**Given data**
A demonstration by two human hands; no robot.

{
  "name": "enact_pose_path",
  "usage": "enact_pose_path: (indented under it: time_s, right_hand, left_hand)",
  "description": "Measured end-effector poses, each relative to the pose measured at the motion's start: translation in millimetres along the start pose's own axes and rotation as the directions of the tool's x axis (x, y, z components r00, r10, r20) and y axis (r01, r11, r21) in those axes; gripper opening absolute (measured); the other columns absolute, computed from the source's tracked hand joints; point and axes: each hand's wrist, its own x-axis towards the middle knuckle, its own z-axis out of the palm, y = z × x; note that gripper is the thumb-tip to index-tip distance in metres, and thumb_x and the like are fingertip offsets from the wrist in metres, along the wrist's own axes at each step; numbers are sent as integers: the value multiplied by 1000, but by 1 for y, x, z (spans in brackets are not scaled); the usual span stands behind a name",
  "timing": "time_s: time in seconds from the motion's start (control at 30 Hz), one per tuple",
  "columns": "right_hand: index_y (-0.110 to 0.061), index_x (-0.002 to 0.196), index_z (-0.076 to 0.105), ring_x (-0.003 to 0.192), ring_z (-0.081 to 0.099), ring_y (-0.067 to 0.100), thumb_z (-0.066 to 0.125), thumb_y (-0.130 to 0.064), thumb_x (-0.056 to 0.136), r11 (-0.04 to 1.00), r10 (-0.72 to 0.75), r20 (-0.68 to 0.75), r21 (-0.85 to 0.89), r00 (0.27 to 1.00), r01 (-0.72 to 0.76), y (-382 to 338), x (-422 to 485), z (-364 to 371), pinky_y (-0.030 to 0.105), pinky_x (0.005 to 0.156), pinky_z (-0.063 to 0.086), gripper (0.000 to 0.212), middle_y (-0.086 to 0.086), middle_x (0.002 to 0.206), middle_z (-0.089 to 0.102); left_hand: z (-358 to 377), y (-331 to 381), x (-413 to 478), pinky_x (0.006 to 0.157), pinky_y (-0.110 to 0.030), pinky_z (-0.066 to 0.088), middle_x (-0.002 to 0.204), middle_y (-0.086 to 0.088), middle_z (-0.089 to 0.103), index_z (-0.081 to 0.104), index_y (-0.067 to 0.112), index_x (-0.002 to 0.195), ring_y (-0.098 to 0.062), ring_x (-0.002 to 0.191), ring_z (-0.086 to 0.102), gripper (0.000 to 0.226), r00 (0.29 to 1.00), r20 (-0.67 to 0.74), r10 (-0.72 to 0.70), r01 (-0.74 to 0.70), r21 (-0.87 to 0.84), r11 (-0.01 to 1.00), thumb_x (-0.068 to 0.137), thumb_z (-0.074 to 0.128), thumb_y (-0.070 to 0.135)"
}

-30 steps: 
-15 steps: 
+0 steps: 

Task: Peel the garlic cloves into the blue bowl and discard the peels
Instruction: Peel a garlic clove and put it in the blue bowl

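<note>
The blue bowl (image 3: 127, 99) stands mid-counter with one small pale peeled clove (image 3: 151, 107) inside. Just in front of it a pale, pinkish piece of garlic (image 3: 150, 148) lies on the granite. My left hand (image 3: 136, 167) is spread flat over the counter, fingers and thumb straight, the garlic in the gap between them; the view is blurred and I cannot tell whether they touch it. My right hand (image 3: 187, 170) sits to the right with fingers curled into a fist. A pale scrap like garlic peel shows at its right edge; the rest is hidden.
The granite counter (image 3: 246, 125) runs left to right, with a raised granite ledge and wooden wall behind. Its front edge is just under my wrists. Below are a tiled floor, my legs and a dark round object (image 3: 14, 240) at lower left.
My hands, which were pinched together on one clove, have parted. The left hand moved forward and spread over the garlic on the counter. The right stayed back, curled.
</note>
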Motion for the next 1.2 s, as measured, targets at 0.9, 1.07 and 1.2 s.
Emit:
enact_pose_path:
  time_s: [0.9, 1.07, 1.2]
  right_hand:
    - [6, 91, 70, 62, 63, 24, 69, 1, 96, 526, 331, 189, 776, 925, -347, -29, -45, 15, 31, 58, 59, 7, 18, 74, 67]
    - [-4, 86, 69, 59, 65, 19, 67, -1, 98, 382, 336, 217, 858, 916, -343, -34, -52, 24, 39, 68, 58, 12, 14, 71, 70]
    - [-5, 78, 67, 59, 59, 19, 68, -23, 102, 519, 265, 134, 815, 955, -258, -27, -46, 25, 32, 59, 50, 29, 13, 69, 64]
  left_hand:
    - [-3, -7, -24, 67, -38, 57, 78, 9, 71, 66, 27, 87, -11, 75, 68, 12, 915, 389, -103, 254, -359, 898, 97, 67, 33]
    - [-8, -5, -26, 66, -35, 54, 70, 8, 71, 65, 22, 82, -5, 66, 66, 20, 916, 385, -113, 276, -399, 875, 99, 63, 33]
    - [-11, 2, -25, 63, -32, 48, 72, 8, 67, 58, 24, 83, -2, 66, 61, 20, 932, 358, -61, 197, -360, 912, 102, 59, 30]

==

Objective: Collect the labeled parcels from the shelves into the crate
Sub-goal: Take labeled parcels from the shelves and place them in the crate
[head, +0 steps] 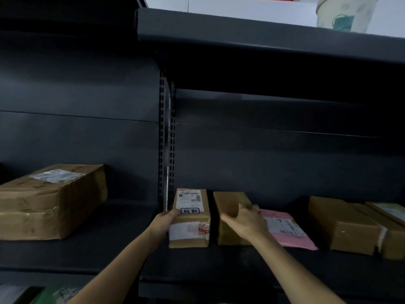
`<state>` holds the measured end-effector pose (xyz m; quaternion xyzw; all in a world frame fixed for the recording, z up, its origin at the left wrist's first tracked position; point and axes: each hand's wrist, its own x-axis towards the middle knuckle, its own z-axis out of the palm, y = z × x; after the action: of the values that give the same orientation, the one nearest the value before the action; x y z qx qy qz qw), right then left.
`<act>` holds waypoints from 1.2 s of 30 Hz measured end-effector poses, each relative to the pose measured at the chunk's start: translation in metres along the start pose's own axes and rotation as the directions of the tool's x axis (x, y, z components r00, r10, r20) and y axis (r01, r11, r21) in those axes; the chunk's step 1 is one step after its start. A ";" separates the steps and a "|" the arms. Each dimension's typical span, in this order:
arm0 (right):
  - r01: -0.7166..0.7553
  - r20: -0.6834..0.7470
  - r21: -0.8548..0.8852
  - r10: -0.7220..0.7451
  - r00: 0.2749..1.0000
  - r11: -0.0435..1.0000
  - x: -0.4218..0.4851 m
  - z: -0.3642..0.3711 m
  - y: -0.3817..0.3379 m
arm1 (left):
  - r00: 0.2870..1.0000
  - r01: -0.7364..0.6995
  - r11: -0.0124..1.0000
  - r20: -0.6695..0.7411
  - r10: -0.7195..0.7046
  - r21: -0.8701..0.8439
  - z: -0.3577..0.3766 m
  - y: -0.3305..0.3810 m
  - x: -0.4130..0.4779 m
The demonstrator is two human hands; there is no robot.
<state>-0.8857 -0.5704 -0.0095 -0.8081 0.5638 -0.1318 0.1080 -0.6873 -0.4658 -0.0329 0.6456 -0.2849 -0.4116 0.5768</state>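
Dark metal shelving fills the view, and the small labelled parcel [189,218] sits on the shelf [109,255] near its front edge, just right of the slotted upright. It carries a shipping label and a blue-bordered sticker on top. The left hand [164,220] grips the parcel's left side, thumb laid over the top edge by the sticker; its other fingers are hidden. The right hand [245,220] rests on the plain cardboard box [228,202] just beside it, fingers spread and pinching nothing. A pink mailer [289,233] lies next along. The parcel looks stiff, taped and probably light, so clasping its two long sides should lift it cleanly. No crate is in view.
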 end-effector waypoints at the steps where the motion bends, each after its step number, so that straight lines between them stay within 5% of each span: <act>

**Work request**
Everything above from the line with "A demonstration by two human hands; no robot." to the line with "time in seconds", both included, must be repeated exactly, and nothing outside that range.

**Result of this task**
A demonstration by two human hands; no robot.

{
  "name": "enact_pose_path",
  "usage": "enact_pose_path: (indented under it: time_s, right_hand, left_hand)",
  "description": "Measured end-effector poses, each relative to the pose measured at the motion's start: translation in millimetres along the start pose's own axes and rotation as the directions of the tool's x axis (x, y, z components r00, r10, r20) and y axis (r01, r11, r21) in those axes; gripper opening absolute (measured); the other columns absolute, computed from the source's tracked hand joints; point and axes: each hand's wrist, its own x-axis towards the middle knuckle, its own z-axis out of the palm, y = z × x; note that gripper is the thumb-tip to index-tip distance in metres, and thumb_x and the like are fingertip offsets from the wrist in metres, along the wrist's own axes at each step; numbers are sent as integers: the value multiplied by 1000, but by 1 for y, x, z (spans in brackets are not scaled); the usual span stands behind a name",
  "timing": "time_s: time in seconds from the motion's start (control at 30 Hz), one per tuple",

The submitted response is complete.